### Exercise goal
Skip the pictures. Give all the data again exactly.

### Data extract
*****

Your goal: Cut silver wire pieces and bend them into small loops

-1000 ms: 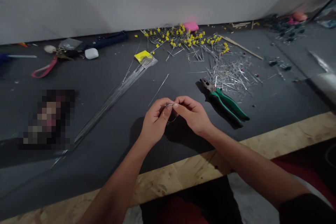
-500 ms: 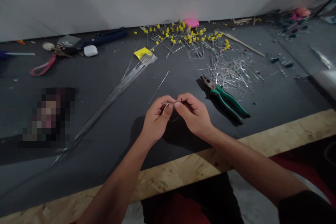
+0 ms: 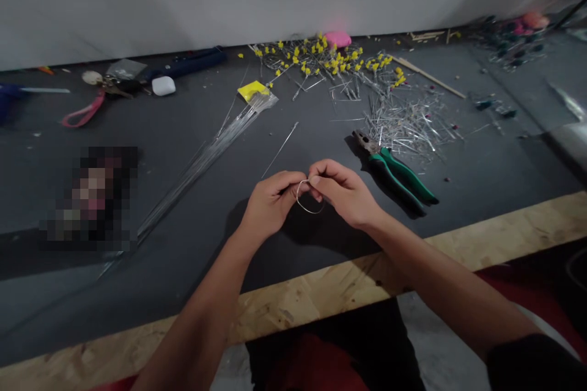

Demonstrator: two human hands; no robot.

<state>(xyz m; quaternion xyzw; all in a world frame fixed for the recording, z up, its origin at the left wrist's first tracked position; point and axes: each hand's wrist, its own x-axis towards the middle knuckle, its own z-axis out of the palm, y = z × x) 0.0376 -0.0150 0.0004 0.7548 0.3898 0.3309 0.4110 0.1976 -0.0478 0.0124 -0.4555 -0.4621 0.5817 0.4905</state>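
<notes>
A thin wire loop (image 3: 310,198), bent round like a small ring, up in the air just over the dark worktop (image 3: 481,171), near the middle of its front edge. Pinched at the top by both hands: left hand (image 3: 270,204) on the loop's left side, right hand (image 3: 346,192) on its right side. Thumb and first finger of each hand shut tight on the wire, fingertips almost touching. Rest of the loop hanging free between the two hands.

Just right of the right hand, flat on the worktop, pliers (image 3: 398,174) with green handles, nose toward the back edge, touched by no hand. Just behind the left hand, one straight wire (image 3: 280,148) lying alone, slanted. Further left, a long bundle of straight wires (image 3: 206,156), slanting from the front left up toward the middle of the back. At its far end a yellow tag (image 3: 252,90); any writing there too small to read.

Behind the pliers, a messy heap of short wire bits (image 3: 408,122). Behind that, by the back edge, many yellow-tipped wires (image 3: 330,61) and a pink lump (image 3: 337,38) right at the wall. A thin wooden stick (image 3: 426,76) to their right. Toward the back left corner, a small white case (image 3: 163,85), a blue tool (image 3: 192,61) and keys on a pink strap (image 3: 85,111). Brand names on these too small to read. A pale wood strip (image 3: 321,299) along the front edge, under both forearms.
</notes>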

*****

### Answer to this problem
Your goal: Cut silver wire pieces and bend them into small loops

-1000 ms: 
-500 ms: 
+0 ms: 

Demonstrator: two human hands; no robot.

<state>(xyz m; quaternion xyzw; all in a world frame fixed for the recording, z up, its origin at the left wrist's first tracked position; point and axes: each hand's wrist, its own x-axis towards the middle knuckle, its own z-axis out of the palm, y = z × x) 0.0376 -0.0150 0.0004 0.7548 0.3898 0.3309 0.4110 0.1976 -0.0478 0.0124 -0.4555 -0.4621 0.5817 0.4905</state>
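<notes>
A thin wire loop (image 3: 310,198), bent round like a small ring, up in the air just over the dark worktop (image 3: 481,171), near the middle of its front edge. Pinched at the top by both hands: left hand (image 3: 270,204) on the loop's left side, right hand (image 3: 346,192) on its right side. Thumb and first finger of each hand shut tight on the wire, fingertips almost touching. Rest of the loop hanging free between the two hands.

Just right of the right hand, flat on the worktop, pliers (image 3: 398,174) with green handles, nose toward the back edge, touched by no hand. Just behind the left hand, one straight wire (image 3: 280,148) lying alone, slanted. Further left, a long bundle of straight wires (image 3: 206,156), slanting from the front left up toward the middle of the back. At its far end a yellow tag (image 3: 252,90); any writing there too small to read.

Behind the pliers, a messy heap of short wire bits (image 3: 408,122). Behind that, by the back edge, many yellow-tipped wires (image 3: 330,61) and a pink lump (image 3: 337,38) right at the wall. A thin wooden stick (image 3: 426,76) to their right. Toward the back left corner, a small white case (image 3: 163,85), a blue tool (image 3: 192,61) and keys on a pink strap (image 3: 85,111). Brand names on these too small to read. A pale wood strip (image 3: 321,299) along the front edge, under both forearms.
</notes>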

No more is needed for this exercise.